Issue 1, 2024

Structural insights into the diverse prenylating capabilities of DMATS prenyltransferases

Abstract

Covering: 2009 up to August 2023

Prenyltransferases (PTs) are involved in the primary and the secondary metabolism of plants, bacteria, and fungi, and they are key enzymes in the biosynthesis of many clinically relevant natural products (NPs). The continued biochemical and structural characterization of the soluble dimethylallyl tryptophan synthase (DMATS) PTs over the past two decades have revealed the significant promise that these enzymes hold as biocatalysts for the chemoenzymatic synthesis of novel drug leads.
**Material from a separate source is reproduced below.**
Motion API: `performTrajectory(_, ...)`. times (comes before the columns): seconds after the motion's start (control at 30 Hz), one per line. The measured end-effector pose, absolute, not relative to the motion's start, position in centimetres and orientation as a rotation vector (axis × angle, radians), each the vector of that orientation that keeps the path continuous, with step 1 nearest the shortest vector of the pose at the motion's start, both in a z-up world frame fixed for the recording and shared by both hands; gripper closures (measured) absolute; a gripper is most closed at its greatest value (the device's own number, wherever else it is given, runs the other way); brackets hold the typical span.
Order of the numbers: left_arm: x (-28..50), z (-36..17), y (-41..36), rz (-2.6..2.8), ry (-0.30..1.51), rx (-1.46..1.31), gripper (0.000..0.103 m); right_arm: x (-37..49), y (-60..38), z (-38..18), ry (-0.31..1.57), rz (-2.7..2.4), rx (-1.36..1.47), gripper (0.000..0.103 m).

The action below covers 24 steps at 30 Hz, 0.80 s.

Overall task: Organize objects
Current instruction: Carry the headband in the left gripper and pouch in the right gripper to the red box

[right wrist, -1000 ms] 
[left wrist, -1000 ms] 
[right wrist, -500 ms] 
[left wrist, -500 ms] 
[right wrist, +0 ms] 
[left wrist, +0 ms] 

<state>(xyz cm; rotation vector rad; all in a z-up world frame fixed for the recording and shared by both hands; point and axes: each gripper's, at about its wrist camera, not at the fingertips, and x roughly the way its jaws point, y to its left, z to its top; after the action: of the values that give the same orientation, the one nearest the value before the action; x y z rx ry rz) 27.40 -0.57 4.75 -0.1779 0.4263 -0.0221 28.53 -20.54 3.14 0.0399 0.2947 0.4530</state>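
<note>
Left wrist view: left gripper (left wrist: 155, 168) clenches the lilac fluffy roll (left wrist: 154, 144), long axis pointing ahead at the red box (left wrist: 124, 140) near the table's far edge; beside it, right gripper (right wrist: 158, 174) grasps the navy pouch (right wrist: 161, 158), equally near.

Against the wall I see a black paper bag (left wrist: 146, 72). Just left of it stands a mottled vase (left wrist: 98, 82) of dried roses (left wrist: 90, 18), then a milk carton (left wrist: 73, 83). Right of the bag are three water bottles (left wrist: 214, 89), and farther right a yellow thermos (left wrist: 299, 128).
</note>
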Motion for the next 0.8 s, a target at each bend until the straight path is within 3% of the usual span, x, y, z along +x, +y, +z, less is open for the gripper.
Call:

This is a comprehensive review of DMATSs describing the structure–function relationships that have shaped the mechanistic underpinnings of these enzymes, as well as the application of this knowledge to the engineering of DMATSs. We summarize the key findings and lessons learned from these studies over the past 14 years (2009–2023). In addition, we identify current gaps in our understanding of these fascinating enzymes.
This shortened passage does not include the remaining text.